I always keep an eye out for free passes to use when i'm going to be away from home for a while and fancy a quick gym session.

http://www.davidlloyd.co.uk/promotions/marksandspencer


----------



## monkeybiker (Jul 21, 2010)

Most gyms will give you a free trial workout anyway if you ask them.


----------



## J H (May 13, 2012)

monkeybiker said:


> Most gyms will give you a free trial workout anyway if you ask them.


Yeah, David Lloyds can be pretty tight doing that though


----------



## Edinburgh (Sep 2, 2012)

Free 7 day pass (scotland only though)

http://www.davidlloyd.co.uk/promotions/scotsman#


----------



## Chelsea (Sep 19, 2009)

monkeybiker said:


> Most gyms will give you a free trial workout anyway if you ask them.


David Lloyd do not mate. I worked at the flagship gym and they charge crazy amounts for a guest fee. I think you're looking at over £30 nowadays.

They never let people try the gym for free, you get a tour with a salesman and thats it, £90 a month to train or leave! Rip off.


----------



## bobbydrake (Nov 19, 2012)

Singed up for it on Sunday (thanks) although haven't heard back from them yet. Might be able to persuade the wife to go along with me for once...


----------



## dmp (Jan 25, 2013)

Thanks will make use of that soon need a nice steam and sauna to relax


----------



## Lean D (Jun 21, 2012)

Just ordered mine.

Won't be joining but will be good for a change in session.

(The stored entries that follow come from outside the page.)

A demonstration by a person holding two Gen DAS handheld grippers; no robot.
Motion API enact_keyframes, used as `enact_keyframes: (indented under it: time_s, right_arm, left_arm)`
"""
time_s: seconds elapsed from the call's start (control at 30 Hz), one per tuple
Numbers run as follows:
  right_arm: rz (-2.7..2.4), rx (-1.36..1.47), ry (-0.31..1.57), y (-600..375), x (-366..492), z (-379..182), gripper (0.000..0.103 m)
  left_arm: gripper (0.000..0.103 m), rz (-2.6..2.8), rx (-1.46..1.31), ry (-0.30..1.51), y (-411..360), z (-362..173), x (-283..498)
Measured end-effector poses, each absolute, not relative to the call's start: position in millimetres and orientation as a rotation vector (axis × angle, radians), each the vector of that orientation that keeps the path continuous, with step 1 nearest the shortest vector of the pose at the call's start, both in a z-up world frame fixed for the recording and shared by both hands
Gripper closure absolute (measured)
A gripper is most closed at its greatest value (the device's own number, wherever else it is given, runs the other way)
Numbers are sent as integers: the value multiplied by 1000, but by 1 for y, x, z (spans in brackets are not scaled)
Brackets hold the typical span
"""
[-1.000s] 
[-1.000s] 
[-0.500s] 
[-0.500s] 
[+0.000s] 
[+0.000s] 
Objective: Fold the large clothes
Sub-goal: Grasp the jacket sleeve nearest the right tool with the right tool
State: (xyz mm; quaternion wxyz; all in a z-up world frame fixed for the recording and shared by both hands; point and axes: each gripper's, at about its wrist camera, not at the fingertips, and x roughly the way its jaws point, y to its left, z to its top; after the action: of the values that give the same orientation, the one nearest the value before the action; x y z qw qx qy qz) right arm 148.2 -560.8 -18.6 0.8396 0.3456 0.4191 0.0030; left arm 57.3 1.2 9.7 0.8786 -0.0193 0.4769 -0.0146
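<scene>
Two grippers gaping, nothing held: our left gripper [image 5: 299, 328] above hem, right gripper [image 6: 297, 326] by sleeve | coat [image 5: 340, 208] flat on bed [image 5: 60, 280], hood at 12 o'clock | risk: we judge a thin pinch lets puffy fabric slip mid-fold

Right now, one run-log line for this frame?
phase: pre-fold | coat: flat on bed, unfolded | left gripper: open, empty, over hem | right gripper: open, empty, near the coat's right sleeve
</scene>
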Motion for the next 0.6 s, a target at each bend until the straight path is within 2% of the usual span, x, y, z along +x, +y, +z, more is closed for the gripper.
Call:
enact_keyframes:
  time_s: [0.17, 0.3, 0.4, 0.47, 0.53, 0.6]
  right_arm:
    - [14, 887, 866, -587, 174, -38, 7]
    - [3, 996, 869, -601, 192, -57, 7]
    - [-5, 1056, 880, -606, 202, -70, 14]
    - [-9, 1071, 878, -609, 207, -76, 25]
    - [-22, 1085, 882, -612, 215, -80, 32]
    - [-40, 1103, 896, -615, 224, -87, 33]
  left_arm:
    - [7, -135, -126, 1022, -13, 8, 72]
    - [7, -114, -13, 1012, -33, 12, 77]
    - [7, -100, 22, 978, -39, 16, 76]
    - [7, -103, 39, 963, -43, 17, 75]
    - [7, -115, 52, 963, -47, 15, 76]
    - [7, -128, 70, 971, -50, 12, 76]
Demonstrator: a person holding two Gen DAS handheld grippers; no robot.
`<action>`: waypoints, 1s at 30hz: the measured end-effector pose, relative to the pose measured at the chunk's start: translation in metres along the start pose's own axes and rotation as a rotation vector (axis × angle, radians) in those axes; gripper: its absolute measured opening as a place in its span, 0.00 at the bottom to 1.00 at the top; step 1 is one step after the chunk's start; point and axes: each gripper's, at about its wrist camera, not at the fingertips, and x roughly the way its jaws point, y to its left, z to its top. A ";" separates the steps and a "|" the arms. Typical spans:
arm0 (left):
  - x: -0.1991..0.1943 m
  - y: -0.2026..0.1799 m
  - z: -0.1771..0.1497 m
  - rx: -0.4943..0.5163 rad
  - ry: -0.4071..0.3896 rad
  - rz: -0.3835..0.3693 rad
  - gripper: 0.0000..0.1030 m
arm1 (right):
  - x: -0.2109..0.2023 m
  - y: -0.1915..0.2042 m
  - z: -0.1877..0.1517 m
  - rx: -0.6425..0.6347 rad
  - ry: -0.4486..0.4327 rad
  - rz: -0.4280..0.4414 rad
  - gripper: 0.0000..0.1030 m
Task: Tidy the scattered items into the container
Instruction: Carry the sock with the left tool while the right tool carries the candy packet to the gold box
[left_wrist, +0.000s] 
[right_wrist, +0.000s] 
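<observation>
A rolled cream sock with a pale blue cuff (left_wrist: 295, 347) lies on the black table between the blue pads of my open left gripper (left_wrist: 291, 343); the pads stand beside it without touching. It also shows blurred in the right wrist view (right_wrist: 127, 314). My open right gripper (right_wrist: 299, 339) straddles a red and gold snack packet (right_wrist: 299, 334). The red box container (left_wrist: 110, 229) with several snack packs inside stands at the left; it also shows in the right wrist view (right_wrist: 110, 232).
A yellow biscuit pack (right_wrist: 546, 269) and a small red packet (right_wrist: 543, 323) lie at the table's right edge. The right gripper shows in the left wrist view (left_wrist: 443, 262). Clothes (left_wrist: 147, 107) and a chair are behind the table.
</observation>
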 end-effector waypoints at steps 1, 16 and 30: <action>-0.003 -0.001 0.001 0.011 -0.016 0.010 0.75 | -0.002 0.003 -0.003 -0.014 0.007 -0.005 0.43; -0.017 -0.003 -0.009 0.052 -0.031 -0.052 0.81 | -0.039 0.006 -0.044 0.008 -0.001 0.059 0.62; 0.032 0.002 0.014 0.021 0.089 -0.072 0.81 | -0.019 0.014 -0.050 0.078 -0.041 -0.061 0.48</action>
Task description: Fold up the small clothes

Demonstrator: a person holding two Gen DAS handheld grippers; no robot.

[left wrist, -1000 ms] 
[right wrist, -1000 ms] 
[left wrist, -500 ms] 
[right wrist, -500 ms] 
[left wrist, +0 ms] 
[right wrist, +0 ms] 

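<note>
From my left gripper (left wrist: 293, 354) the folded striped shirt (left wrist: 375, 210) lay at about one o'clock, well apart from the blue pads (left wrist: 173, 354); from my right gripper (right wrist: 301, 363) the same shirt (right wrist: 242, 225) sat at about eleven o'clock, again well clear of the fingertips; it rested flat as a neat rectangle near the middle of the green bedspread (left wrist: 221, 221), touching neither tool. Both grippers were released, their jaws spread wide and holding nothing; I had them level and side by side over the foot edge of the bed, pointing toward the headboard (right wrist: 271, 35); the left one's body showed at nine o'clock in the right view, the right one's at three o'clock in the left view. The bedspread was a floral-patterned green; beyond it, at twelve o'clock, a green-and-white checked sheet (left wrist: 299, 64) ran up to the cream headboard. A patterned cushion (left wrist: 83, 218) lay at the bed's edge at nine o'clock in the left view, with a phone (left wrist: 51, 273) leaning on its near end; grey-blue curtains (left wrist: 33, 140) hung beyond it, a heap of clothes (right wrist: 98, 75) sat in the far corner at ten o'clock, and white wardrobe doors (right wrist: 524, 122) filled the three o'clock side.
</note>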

My David llyods is full of egotistical pricks.


----------



## J H (May 13, 2012)

Just got an email and my local DL (Hull) is having an open weekend this weekend if its any use to anyone. Not sure if its all DLs are or just this one.


----------



## musclekick (Aug 6, 2012)

is david lloyd any good,

is it 90 quid a month? thats a rip off!!


----------



## TimeForHeroes (Sep 27, 2012)

musclekick said:


> is david lloyd any good,
> 
> is it 90 quid a month? thats a rip off!!


Yeah £90 a month and more geared up for cardio stuff and sports rather than weight training I found , i.e. lots of cross-trainers, treadmills, tennis courts but not as much in the weights area.

Alright if you want to perv at rich milfs though


----------



## J H (May 13, 2012)

Depends which one you go to I think. The one in Hull has a good free weights section, proper squat rack, hammer strength machines etc. and is only £47 a month (I guess it is in Hull haha) but some are like you say up to £90.

Personally I would never join a DL but worth a session for free there even if its just for the steam room, sauna etc!


----------